During the events of Tekken 4 Heihachi collects the remains of Ogre and attempts to combine his and Ogre's DNA, but discovers that he will need the Devil Gene possessed by his son and grandson as a catalyst. Heihachi learns Kazuya has been resurrected. To lure both to him, Heihachi holds the fourth King of Iron Fist Tournament two years later. Heihachi defeats Kazuya in the finals, and takes him to Hon-Maru. However, the two are defeated by Jin, who escapes after sparing Heihachi's life. Following Jin's departure in Tekken 5, an army of G Corporation Jack-4s invade Hon-Maru. Heihachi is seemingly killed in the attack, but in reality was blown a great distance away after the Jacks detonated. However, he managed to survive and when he came to, the King of Iron Fist Tournament 5 was already over. He encountered Raven and they began to fight.

Before a winner could be decided, Raven received orders to return to headquarters, and he had to withdraw from battle.

After that encounter, Heihachi went home, without any knowledge of the events that occurred at the tournament, where he was ambushed by the Tekken Force.
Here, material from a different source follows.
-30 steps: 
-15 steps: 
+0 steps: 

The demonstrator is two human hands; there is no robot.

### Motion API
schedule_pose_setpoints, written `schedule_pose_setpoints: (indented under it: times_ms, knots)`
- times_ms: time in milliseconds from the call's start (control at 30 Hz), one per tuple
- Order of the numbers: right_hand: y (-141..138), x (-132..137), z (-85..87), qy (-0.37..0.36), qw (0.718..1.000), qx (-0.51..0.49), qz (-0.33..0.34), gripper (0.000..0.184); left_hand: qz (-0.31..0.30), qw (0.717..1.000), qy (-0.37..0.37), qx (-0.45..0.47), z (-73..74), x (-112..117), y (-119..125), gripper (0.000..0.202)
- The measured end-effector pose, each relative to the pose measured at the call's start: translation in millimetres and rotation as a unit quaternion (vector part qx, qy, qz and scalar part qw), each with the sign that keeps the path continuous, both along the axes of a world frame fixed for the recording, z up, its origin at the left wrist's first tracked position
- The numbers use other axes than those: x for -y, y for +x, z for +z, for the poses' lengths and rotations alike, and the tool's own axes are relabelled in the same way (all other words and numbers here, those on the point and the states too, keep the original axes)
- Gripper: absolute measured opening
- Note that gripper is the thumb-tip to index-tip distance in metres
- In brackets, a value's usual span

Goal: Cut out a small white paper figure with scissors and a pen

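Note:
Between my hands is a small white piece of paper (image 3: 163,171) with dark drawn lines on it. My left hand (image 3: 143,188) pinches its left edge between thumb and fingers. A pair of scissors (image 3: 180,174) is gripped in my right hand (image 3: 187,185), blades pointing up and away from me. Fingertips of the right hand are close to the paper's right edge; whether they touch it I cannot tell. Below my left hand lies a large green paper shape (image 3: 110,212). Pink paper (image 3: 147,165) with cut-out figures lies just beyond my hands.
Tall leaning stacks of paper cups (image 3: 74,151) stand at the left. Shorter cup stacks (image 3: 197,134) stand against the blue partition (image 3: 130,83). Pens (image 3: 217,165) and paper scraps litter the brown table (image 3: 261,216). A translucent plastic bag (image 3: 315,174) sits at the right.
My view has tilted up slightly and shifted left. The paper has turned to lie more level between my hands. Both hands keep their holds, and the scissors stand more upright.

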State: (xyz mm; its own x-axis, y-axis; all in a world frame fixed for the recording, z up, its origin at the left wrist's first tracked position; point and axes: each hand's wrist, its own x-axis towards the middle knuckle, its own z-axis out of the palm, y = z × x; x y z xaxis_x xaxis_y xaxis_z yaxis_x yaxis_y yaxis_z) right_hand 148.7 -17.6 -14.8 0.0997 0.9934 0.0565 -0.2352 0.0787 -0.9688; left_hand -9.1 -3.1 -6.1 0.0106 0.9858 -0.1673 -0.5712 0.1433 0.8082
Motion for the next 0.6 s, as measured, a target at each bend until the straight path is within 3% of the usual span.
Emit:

He appears in the story mode in the console version of Tekken 6, whose main character is Lars Alexandersson, Heihachi's illegitimate son. Heihachi tries to make an alliance with Lars but it fails.

Heihachi returns as the main character and arcade mode subboss in Tekken 7. The story follows most of his backstory. Heihachi is better known as the only son of Jinpachi Mishima, a famous martial artist who founded the Mishima Zaibatsu company. He later meets Kazumi Hachijo, who is much younger than him and sent by her family. Eventually, Heihachi and Kazumi become closer and get married, and Kazumi gives birth to their son, Kazuya. One evening, Kazumi attempts to kill Heihachi in cold blood and reveals that was the reason she married him. Her clan foresaw his attempt at world domination in the future and she was sent to assassinate him before that future comes to pass. However, Heihachi overpowers and, realizing the woman he loved is gone, kills her. In the same year, Heihachi overthrows his father for control of the Mishima Zaibatsu.

Following Jin's disappearance after his battle with Azazel, Heihachi single-handedly retakes the Mishima Zaibatsu and announces a seventh tournament to lure Kazuya out. At the same time, he is confronted by Akuma, whose life was once saved by Heihachi's deceased wife, Kazumi, and who promised to kill both Heihachi and Kazuya for her in return. Heihachi clashes with Akuma and loses, but survives. In order to save the Zaibatsu's image, Heihachi captures footage of Kazuya's battle with Akuma in his Devil form; Their fight is interrupted as Heihachi blasts the two using Dr. Abel's satellite, but both survive. Heihachi then confronts Kazuya at the site of a volcano and the two clash. After a long struggle, Heihachi is apparently finally killed; his body is subsequently thrown into a river of molten lava.

Other video games
In the spin off Tekken Tag Tournament, Heihachi appears as a playable character. By winning the game as him, Heihachi is seen meditating while remembering his fights against Kazuya and Jin. In Tekken Tag Tournament 2, Tekken 3D: Prime Edition, Tekken Revolution, PlayStation All-Stars Battle Royale, Project X Zone, and Project X Zone 2, Heihachi appears to have regressed back to his original appearance. Heihachi is seen with a full head of hair for the first time. According to his character profile on the Tekken Tag Tournament 2 website, this is because he drank a rejuvenation serum. In the ending of such game, Heihachi tries to drink a serum to become a Devil like Jin, Kazuya and Kazumi, but instead turns into a bear. Additionally, In the "Fight Lab" section of the game, Lee kidnaps the Mishima three fighters for Combot's final test of the machine.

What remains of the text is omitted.